La machine est lancée, les premiers Bitcoin sont émis. Satoshi travaillera avec l’équipe de développeurs pendant quelques mois. Mais le 12 décembre 2010 il poste un dernier message sur les forums, puis il disparaît.
Plus personne n’entendra parler de Satoshi Nakamoto.
C’est quoi la blockchain ?
Je vais essayer de vous expliquer de manière simple et imagée ce qu’est la blockchain, et comment elle fonctionne. Je vais volontairement simplifier certains concepts afin de ne pas vous noyer dans des explications techniques, le but étant de vous aider à comprendre comment fonctionne la blockchain et surtout quelle est son utilité.
Pour cela je vais avoir besoin de faire appel à votre imagination.
Nous allons comprendre ce qu’est la blockchain avec une colocation qui comporte 4 membres.
Faire partie d’un groupe tel que celui-ci demande une certaine organisation, notamment pour la gestion des frais qui concernent la colocation.
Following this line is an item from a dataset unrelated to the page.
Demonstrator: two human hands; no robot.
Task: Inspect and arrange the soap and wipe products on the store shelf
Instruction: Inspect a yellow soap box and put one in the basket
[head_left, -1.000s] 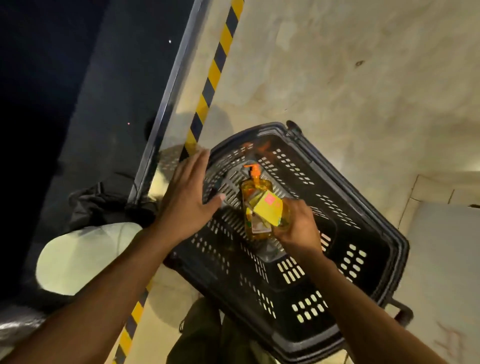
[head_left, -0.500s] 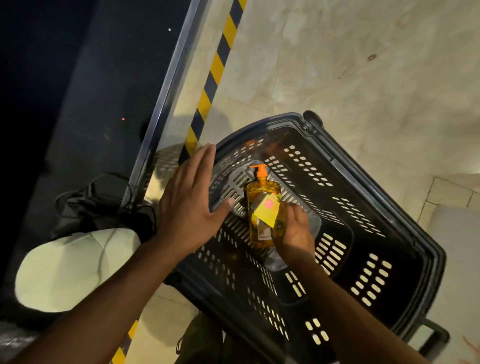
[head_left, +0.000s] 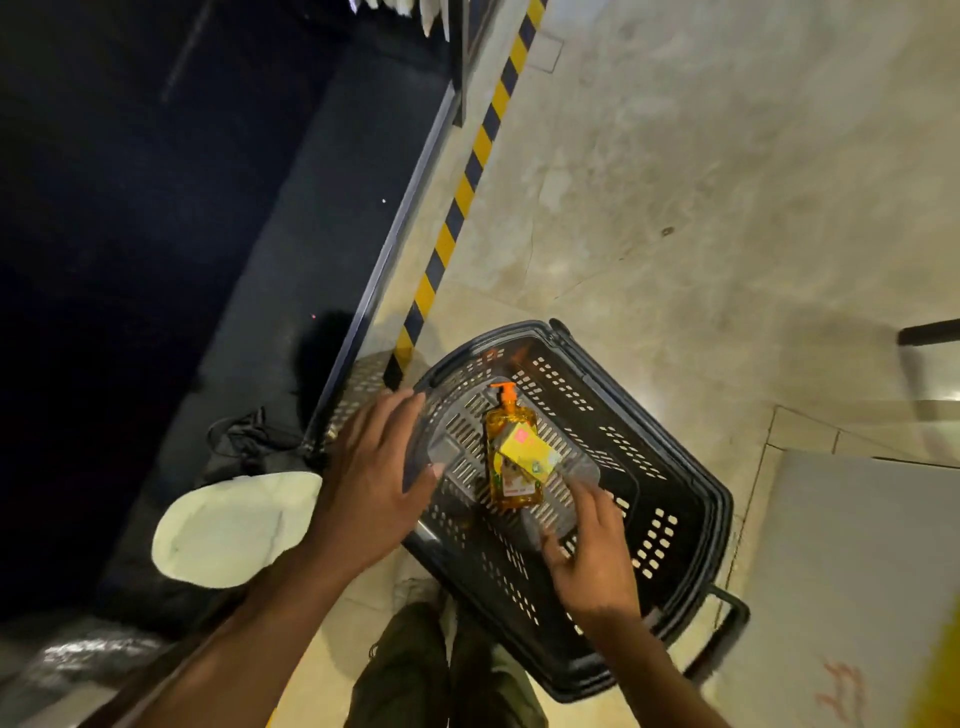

Il est parfois difficile de s’y retrouver pour savoir qui a payé l’électricité, l’abonnement à internet ou les courses. Et il n’est pas rare que l’un des membres de la colocation emprunte de l’argent aux autres pour acheter un billet de train ou parce que sa paie a été virée en retard.
Bernard décide alors de noter toutes ces petites transactions sur un bloc-notes. Ce bloc-notes deviendra ce que l’on appelle la Blockchain.
Sur la première page de ce bloc-notes, Bernard va écrire toutes les transactions qui sont faites entre les différents membres.
Il va ainsi tenir le compte des différents achats de chacun concernant la vie commune, afin de garder un historique et être sûr que personne ne soit lésé.
Bien entendu Bernard n’est pas le seul à avoir le droit d’écrire sur le bloc note. S’il est absent ou non disponible à l’instant où un échange a lieu, il serait très préjudiciable que personne d’autre ne puisse noter les transactions.
Eeva est donc tout à fait en droit de noter, au fur et à mesure des dépenses, ce qu’il se passe dans la vie de la collocation.
Toute la petite équipe continue de noter ce qu’il se passe dans la vie de la communauté, et ce jusqu’à arriver au bas de la page.
Quand il n’y a plus de place sur la page du bloc-notes, chacun va alors apposer sa signature.
La colocation complète valide alors le fait que les transactions ont bien été effectuées, que tout ce qui est écrit est véridique et qu’une fois validé, il ne sera plus possible de revenir en arrière.
Pour ajouter un élément permettant de situer dans le temps le moment de la signature de ce bloc, la petite équipe ajoutera la date du jour.
Afin que les données soient infalsifiables, Bernard va procéder à un chiffrage des données contenant leur signature et la date du jour. Il utilisera un algorithme simple qui donnera un résultat complètement différent si le moindre caractère est changé.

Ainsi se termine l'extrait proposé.